1. Der Käu­fer ei­nes vom VW-Ab­gas­skan­dal be­trof­fe­nen Fahr­zeugs, der die­ses En­de Sep­tem­ber 2015 er­wor­ben hat und vom Ver­käu­fer aus­drück­lich dar­auf hin­ge­wie­sen wor­den war, dass der Wa­gen vom VW-Ab­gas­skan­dal be­trof­fen sei, kann in­so­weit Rech­te we­gen ei­nes Man­gels nicht mit Er­folg gel­tend ma­chen (§ 442 I 1 BGB).
  2. Der Käu­fer ei­nes vom VW-Ab­gas­skan­dal be­trof­fe­nen Fahr­zeugs kann die – nicht am Kauf­ver­trag be­tei­lig­te – Volks­wa­gen AG nicht ge­stützt auf §§ 823 ff. BGB auf „klei­nen“ Scha­dens­er­satz in An­spruch neh­men, und erst recht steht ihm ge­gen­über der Volks­wa­gen AG kein Recht zur Min­de­rung des Kauf­prei­ses (§ 437 Nr. 2 Fall 2, § 441 BGB) zu.
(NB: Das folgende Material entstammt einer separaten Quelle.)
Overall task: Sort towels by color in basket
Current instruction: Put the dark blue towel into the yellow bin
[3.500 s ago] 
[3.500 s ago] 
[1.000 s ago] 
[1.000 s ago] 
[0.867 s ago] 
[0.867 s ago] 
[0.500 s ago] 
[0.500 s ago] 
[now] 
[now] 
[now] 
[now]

Viel­mehr hat die Volks­wa­gen AG den Käu­fer al­len­falls so zu stel­len, als hät­te er das Fahr­zeug nicht er­wor­ben, das heißt, sie muss dem Käu­fer al­len­falls Scha­dens­er­satz in Hö­he des Kauf­prei­ses leis­ten, und zwar Zug um Zug ge­gen Über­ga­be und Über­eig­nung des Fahr­zeugs.
  3. Nimmt der Käu­fer ei­nes vom VW-Ab­gas­skan­dal be­trof­fe­nen Fahr­zeugs die Volks­wa­gen AG mit an­walt­li­cher Hil­fe au­ßer­ge­richt­lich auf Scha­dens­er­satz in An­spruch, dann kann ein An­spruch auf Er­satz der auf­ge­wen­de­ten Rechts­an­walts­kos­ten schon dar­an schei­tern, dass dem Rechts­an­walt – des­sen Wis­sen sich der Käu­fer zu­rech­nen las­sen muss – be­kannt sein muss­te, dass es zweck­los ist, an die Volks­wa­gen AG im Zu­sam­men­hang mit dem VW-Ab­gas­skan­dal au­ßer­ge­richt­lich mit ei­nem Scha­dens­er­satz­ver­lan­gen her­an­zu­tre­ten. Denn ist der Schuld­ner – wie hier – be­kann­ter­ma­ßen zah­lungs­un­wil­lig und er­scheint der Ver­such ei­ner au­ßer­ge­richt­li­chen For­de­rungs­durch­set­zung auch nicht aus sons­ti­gen Grün­den Er­folg ver­spre­chend, dann kann der Gläu­bi­ger die da­für – un­nö­tig – auf­ge­wen­de­ten Kos­ten man­gels Zweck­mä­ßig­keit nicht mit Er­folg er­setzt ver­lan­gen (im An­schluss u. a. an BGH, Urt. v. 26.02.2013 – XI ZR 345/10, ju­ris Rn. 38).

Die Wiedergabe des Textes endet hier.